How precisely works shift() in this code. I'm trying to get some True
values in my dataframe and then to extend my selection to the next up and down 4 False
values.
An example of my DataFrame:
df
Out[89]:
TRACK_ID FRAME match
290 1667.0 350.0 False
291 1667.0 352.0 False
292 1667.0 353.0 False
293 1667.0 354.0 False
294 1668.0 348.0 False
295 1668.0 349.0 False
296 1668.0 350.0 False
297 1668.0 351.0 True
298 1668.0 352.0 True
299 1668.0 353.0 True
300 449.0 87.0 False
301 449.0 88.0 False
302 449.0 89.0 False
303 449.0 90.0 False
304 449.0 91.0 False
305 449.0 92.0 False
I'm using this line of code to extract True rows and immediately 4 up and down rows:
df1 = df[df.match | df.match.shift(np.round(-4,0)) | df.match.shift(np.round(4,0))]
However my output is skipping (deleting) the first index up and down (index 296 and 300):
df1
Out[97]:
TRACK_ID FRAME match
293 1667.0 354.0 False
294 1668.0 348.0 False
295 1668.0 349.0 False
297 1668.0 351.0 True
298 1668.0 352.0 True
299 1668.0 353.0 True
301 449.0 88.0 False
302 449.0 89.0 False
303 449.0 90.0 False
I can not figure it out why is this happening, any suggestions welcome!
Your condition is a mask that "shifts" values by 4 rows, nothing more.
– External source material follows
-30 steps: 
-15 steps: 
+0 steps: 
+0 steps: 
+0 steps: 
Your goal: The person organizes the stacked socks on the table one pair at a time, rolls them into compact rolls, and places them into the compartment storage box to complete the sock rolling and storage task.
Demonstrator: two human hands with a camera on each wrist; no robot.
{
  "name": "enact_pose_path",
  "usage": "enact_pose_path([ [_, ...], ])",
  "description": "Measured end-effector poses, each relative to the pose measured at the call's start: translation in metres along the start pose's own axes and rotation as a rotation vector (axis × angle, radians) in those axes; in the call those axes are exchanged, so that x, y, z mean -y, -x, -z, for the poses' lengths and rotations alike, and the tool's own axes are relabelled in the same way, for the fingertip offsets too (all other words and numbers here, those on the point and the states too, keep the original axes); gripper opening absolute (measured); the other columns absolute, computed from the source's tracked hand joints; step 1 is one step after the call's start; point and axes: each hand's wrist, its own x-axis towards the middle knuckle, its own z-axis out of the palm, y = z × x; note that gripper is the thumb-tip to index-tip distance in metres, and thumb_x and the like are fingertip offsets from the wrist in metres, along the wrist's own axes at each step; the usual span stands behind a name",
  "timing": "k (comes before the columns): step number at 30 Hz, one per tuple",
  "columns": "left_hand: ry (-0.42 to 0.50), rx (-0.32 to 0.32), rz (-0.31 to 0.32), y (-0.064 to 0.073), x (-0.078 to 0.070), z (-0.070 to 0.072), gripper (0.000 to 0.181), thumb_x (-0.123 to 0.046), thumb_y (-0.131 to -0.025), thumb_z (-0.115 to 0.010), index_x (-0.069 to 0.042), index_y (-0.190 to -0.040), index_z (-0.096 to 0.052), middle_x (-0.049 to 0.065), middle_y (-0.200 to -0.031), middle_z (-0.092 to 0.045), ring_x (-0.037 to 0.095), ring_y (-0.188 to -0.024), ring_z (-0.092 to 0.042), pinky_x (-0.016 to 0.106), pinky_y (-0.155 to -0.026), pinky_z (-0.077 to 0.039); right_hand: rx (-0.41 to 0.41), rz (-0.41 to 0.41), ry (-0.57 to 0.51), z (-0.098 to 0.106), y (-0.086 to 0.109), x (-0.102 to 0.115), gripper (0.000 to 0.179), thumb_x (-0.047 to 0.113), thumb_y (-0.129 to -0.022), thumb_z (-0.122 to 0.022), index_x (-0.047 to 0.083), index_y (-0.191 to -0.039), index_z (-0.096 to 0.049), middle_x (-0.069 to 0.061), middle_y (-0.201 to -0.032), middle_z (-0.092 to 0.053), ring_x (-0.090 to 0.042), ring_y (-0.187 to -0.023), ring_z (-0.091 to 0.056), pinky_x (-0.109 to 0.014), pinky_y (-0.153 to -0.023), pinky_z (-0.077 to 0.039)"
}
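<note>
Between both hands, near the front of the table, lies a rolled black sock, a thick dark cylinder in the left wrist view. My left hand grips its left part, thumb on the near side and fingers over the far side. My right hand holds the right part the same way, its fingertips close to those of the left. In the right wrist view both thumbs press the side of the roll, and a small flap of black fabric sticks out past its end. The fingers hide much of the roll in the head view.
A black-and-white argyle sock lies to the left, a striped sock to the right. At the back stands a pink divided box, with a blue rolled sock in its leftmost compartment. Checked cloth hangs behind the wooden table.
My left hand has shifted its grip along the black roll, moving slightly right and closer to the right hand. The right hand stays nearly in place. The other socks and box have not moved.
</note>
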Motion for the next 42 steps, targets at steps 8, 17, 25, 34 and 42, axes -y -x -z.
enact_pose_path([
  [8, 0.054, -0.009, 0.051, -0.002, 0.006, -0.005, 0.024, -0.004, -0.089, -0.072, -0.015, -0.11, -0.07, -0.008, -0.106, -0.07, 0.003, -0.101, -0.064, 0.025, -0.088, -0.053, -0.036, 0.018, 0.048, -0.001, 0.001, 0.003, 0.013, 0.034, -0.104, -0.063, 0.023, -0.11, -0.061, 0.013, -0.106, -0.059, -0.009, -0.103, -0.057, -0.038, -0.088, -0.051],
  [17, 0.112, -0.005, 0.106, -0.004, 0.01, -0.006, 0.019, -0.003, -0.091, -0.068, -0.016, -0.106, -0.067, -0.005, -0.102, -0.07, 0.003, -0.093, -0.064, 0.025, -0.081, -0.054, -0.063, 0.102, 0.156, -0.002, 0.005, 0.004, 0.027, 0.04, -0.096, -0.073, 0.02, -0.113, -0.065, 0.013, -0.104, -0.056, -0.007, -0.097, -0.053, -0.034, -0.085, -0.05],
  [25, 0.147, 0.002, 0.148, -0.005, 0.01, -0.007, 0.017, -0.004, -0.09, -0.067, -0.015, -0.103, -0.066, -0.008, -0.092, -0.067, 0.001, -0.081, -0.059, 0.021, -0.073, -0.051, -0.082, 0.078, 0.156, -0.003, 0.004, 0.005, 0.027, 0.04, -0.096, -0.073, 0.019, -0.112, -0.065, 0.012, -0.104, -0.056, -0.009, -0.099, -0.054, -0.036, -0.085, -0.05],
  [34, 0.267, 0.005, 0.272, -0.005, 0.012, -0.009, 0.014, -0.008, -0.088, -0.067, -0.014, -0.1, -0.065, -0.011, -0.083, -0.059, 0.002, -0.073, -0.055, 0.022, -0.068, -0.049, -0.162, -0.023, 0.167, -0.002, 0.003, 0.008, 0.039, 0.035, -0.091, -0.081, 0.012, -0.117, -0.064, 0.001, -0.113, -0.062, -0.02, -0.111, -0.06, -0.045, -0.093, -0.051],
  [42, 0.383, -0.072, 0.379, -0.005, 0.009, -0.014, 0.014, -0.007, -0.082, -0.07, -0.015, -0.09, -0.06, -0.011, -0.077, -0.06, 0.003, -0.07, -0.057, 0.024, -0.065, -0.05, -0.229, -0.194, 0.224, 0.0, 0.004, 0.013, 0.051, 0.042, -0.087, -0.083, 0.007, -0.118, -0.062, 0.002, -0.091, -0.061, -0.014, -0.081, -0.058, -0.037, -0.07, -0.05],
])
df.match | df.match.shift(np.round(-4,0)) | df.match.shift(np.round(4,0))
#290 False
#291 False
#292 False
#293 True
#294 True
#295 True
#296 False
#297 True
#298 True
#299 True
#300 False
#301 True
#302 True
#303 True
#304 False
#305 False
You are filtering the dataframe with it, so it is "deleting" the rows where your condition is not true. It sounds like you'd rather mark these rows as false, in which case you don't want to filter, you want to update the dataframe
df['updated_match'] = df.match | df.match.shift(np.round(-4,0)) | df.match.shift(np.round(4,0))
Then df looks like:
TRACK_ID FRAME match updated_match
290 1667.0 350.0 False False
291 1667.0 352.0 False False
292 1667.0 353.0 False False
293 1667.0 354.0 False True
294 1668.0 348.0 False True
295 1668.0 349.0 False True
296 1668.0 350.0 False False
297 1668.0 351.0 True True
298 1668.0 352.0 True True
299 1668.0 353.0 True True
300 449.0 87.0 False False
301 449.0 88.0 False True
302 449.0 89.0 False True
303 449.0 90.0 False True
304 449.0 91.0 False False
305 449.0 92.0 False False
EDIT: Re-read the question and realized your issue.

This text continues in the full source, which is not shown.